#### [Your assignment]
Reproduce the listing that follows character for character, excluding its pictures.

#### [Collected data]
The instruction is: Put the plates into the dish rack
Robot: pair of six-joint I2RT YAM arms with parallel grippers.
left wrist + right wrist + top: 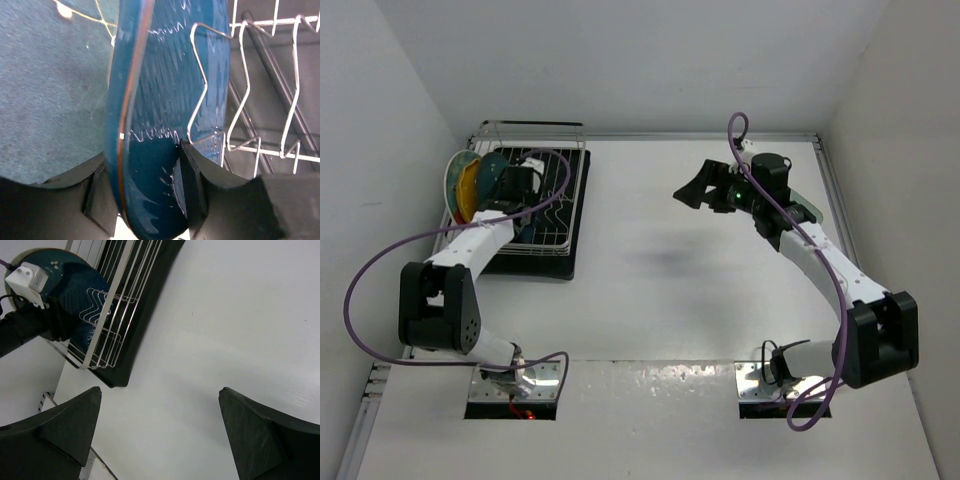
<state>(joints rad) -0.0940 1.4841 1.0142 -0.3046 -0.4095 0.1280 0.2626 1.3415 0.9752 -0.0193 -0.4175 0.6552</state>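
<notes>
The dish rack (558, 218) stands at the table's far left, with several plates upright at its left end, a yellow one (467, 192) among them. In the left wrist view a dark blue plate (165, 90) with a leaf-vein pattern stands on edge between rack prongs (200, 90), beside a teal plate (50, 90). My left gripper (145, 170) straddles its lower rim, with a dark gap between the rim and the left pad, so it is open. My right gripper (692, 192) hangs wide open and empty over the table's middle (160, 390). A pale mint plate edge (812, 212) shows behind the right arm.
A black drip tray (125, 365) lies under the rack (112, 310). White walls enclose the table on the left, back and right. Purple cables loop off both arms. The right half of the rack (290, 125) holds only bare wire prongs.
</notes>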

#### [Result below]
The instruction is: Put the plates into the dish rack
Robot: pair of six-joint I2RT YAM arms with parallel grippers.
left wrist + right wrist + top: 
<state>(joints rad) -0.0940 1.4841 1.0142 -0.3046 -0.4095 0.1280 0.2626 1.3415 0.9752 -0.0193 -0.4175 0.6552</state>
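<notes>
The dish rack (558, 218) stands at the table's far left, with several plates upright at its left end, a yellow one (467, 192) among them. In the left wrist view a dark blue plate (165, 90) with a leaf-vein pattern stands on edge between rack prongs (200, 90), beside a teal plate (50, 90). My left gripper (145, 170) straddles its lower rim, with a dark gap between the rim and the left pad, so it is open. My right gripper (692, 192) hangs wide open and empty over the table's middle (160, 390). A pale mint plate edge (812, 212) shows behind the right arm.
A black drip tray (125, 365) lies under the rack (112, 310). White walls enclose the table on the left, back and right. Purple cables loop off both arms. The right half of the rack (290, 125) holds only bare wire prongs.
</notes>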

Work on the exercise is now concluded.